**Required action**
From first line to last, transcribe the listing exactly and skip any image.
Given data section start
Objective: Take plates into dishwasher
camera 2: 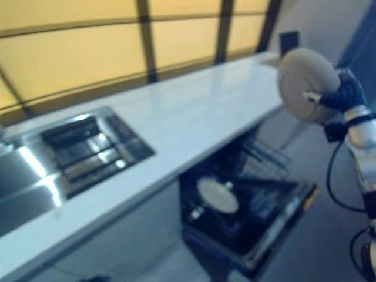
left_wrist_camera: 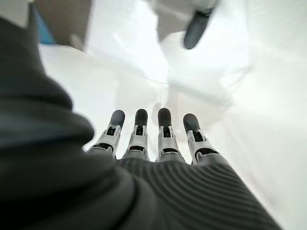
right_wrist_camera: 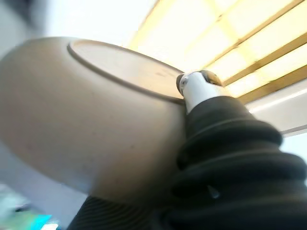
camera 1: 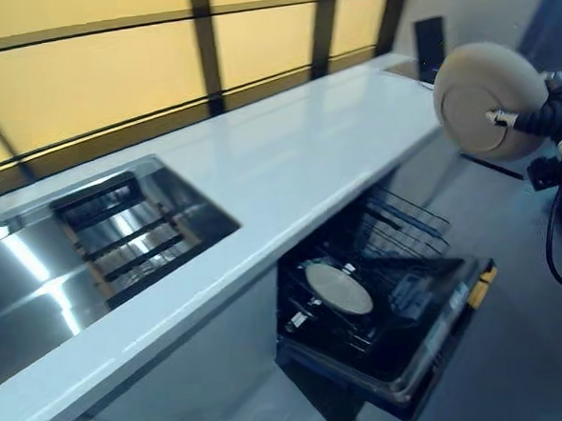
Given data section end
**Exercise output**
Objective: Take plates into dishwasher
camera 2: 
left_wrist_camera: 
right_wrist_camera: 
camera 1: 

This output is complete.